From 35e1369c771099583b09158453692e7ba26610ef Mon Sep 17 00:00:00 2001
From: Ralph Loader <rcl@ihug.co.nz>
Date: Thu, 16 Oct 2003 21:35:42 +0000
Subject: [PATCH] StringBuffer.java (getChars): Fix array index checks.

	* java/lang/StringBuffer.java (getChars): Fix array index checks.
	(append, substring, insert): Likewise.
	* testsuite/libjava.lang/StringBuffer_overflow.java: New file.
	* testsuite/libjava.lang/StringBuffer_overflow.out: New file.

From-SVN: r72579
---
 libjava/ChangeLog                                  |   7 ++
 libjava/java/lang/StringBuffer.java                |  11 +-
 .../libjava.lang/StringBuffer_overflow.java        | 126 +++++++++++++++++++++
 .../libjava.lang/StringBuffer_overflow.out         |   1 +
 4 files changed, 140 insertions(+), 5 deletions(-)
 create mode 100644 libjava/testsuite/libjava.lang/StringBuffer_overflow.java
 create mode 100644 libjava/testsuite/libjava.lang/StringBuffer_overflow.out

diff --git a/libjava/ChangeLog b/libjava/ChangeLog
index ef05117..d751c10 100644
--- a/libjava/ChangeLog
+++ b/libjava/ChangeLog
@@ -1,5 +1,12 @@
 2003-10-17  Ralph Loader  <rcl@ihug.co.nz>
 
+	* java/lang/StringBuffer.java (getChars): Fix array index checks.
+	(append, substring, insert): Likewise.
+	* testsuite/libjava.lang/StringBuffer_overflow.java: New file.
+	* testsuite/libjava.lang/StringBuffer_overflow.out: New file.
+	
+2003-10-17  Ralph Loader  <rcl@ihug.co.nz>
+
 	* java/lang/natString.cc (getChars):
 	Fix validation of array indexes.
 	(getBytes, regionMatches, startsWith, valueOf): Likewise.

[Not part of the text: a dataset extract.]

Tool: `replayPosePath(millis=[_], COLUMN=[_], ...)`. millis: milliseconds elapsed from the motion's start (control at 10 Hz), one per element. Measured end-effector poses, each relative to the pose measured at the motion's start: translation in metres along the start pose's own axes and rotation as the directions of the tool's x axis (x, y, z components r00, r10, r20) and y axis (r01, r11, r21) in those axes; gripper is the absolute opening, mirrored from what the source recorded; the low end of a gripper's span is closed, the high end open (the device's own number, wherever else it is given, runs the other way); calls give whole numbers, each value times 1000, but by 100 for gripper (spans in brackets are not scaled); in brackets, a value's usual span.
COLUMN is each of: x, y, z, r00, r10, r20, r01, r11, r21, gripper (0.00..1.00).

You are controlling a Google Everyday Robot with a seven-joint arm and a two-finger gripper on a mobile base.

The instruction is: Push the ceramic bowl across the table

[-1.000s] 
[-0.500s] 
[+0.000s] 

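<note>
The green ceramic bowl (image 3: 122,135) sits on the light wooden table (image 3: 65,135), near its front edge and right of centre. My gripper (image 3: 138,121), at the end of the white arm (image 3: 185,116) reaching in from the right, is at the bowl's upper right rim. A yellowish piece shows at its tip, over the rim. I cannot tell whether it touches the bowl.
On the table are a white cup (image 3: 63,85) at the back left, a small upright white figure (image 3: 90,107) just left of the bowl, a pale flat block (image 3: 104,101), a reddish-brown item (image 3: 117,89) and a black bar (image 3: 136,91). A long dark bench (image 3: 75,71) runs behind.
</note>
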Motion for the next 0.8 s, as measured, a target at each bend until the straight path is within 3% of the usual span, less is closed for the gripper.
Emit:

diff --git a/libjava/java/lang/StringBuffer.java b/libjava/java/lang/StringBuffer.java
index 0903b40..92f9615 100644
--- a/libjava/java/lang/StringBuffer.java
+++ b/libjava/java/lang/StringBuffer.java
@@ -244,10 +244,9 @@ public final class StringBuffer implements Serializable, CharSequence
   public synchronized void getChars(int srcOffset, int srcEnd,
                                     char[] dst, int dstOffset)
   {
-    int todo = srcEnd - srcOffset;
-    if (srcOffset < 0 || srcEnd > count || todo < 0)
+    if (srcOffset < 0 || srcEnd > count || srcEnd < srcOffset)

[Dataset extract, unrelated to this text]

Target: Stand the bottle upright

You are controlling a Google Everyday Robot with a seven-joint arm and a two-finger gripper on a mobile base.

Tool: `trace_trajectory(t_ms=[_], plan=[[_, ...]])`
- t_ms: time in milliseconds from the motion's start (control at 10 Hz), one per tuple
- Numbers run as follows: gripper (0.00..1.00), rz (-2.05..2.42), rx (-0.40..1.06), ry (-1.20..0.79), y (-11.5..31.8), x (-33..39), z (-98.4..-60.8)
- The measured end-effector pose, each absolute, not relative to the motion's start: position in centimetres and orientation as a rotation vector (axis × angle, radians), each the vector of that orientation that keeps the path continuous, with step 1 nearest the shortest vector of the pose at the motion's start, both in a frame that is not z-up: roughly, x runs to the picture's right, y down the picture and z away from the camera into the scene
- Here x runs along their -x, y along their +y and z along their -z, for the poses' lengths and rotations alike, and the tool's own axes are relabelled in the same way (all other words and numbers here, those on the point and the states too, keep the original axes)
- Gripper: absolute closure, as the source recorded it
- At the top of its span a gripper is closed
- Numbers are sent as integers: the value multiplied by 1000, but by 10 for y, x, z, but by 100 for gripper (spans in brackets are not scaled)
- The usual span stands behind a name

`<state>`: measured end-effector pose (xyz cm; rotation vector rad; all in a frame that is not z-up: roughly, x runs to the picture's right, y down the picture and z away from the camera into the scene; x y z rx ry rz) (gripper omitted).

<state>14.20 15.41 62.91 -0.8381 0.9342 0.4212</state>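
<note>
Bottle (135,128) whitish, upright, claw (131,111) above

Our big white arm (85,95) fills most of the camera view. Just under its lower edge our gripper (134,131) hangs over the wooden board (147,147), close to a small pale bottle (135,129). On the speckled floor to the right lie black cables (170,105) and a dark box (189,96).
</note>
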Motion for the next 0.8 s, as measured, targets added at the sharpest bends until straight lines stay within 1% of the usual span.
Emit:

       throw new StringIndexOutOfBoundsException();
-    System.arraycopy(value, srcOffset, dst, dstOffset, todo);
+    System.arraycopy(value, srcOffset, dst, dstOffset, srcEnd - srcOffset);
   }
 
   /**
@@ -355,6 +354,8 @@ public final class StringBuffer implements Serializable, CharSequence
    */
   public synchronized StringBuffer append(char[] data, int offset, int count)
   {
+    if (offset < 0 || count < 0 || offset > data.length - count)

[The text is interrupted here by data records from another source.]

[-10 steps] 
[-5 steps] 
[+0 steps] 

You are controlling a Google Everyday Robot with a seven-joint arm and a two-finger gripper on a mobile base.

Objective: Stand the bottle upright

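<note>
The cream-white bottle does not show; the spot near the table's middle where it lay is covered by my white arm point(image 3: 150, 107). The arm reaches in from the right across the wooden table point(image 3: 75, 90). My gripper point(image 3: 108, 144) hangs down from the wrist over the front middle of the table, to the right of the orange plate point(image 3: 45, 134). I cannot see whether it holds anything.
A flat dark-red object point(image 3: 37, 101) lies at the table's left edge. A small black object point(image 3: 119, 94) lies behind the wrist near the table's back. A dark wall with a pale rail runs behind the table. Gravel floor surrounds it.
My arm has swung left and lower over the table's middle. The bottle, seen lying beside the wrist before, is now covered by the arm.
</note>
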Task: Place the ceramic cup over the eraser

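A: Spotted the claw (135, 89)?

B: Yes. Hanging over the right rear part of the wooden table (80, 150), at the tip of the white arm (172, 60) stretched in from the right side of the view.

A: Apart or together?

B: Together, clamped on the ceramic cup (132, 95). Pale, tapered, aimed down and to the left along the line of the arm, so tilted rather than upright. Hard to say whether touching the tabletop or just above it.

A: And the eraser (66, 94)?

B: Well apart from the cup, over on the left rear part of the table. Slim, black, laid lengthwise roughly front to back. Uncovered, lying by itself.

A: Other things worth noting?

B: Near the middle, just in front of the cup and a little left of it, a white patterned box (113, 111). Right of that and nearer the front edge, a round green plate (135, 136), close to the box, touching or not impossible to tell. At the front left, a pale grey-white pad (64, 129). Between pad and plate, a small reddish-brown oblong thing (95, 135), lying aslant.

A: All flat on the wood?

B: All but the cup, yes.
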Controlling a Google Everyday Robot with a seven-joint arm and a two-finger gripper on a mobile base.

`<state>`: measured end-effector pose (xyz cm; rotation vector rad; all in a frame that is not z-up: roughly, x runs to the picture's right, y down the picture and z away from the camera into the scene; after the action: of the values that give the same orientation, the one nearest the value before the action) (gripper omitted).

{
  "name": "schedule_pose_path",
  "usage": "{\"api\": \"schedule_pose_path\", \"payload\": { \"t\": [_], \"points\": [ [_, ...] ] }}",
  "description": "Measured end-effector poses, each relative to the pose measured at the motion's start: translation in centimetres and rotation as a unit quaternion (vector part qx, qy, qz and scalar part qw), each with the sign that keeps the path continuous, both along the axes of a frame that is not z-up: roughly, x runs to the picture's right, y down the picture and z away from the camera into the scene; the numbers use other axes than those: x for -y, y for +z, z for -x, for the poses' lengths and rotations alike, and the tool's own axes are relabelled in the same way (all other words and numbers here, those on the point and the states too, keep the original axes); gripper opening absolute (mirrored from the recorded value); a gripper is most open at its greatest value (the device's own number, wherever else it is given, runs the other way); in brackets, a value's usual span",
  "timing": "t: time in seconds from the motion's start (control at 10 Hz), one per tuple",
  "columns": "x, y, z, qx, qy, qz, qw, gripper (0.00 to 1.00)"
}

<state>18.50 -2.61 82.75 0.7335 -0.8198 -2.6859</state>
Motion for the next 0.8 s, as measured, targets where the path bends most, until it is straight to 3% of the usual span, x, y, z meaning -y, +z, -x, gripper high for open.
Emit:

+      throw new StringIndexOutOfBoundsException();
     ensureCapacity_unsynchronized(this.count + count);
     System.arraycopy(data, offset, value, this.count, count);
     this.count += count;
@@ -560,7 +561,7 @@ public final class StringBuffer implements Serializable, CharSequence
   public synchronized String substring(int beginIndex, int endIndex)
   {
     int len = endIndex - beginIndex;
-    if (beginIndex < 0 || endIndex > count || len < 0)
+    if (beginIndex < 0 || endIndex > count || endIndex < beginIndex)
       throw new StringIndexOutOfBoundsException();
     if (len == 0)
       return "";
@@ -589,7 +590,7 @@ public final class StringBuffer implements Serializable, CharSequence
                                           char[] str, int str_offset, int len)
   {
     if (offset < 0 || offset > count || len < 0
-        || str_offset < 0 || str_offset + len > str.length)
+        || str_offset < 0 || str_offset > str.length - len)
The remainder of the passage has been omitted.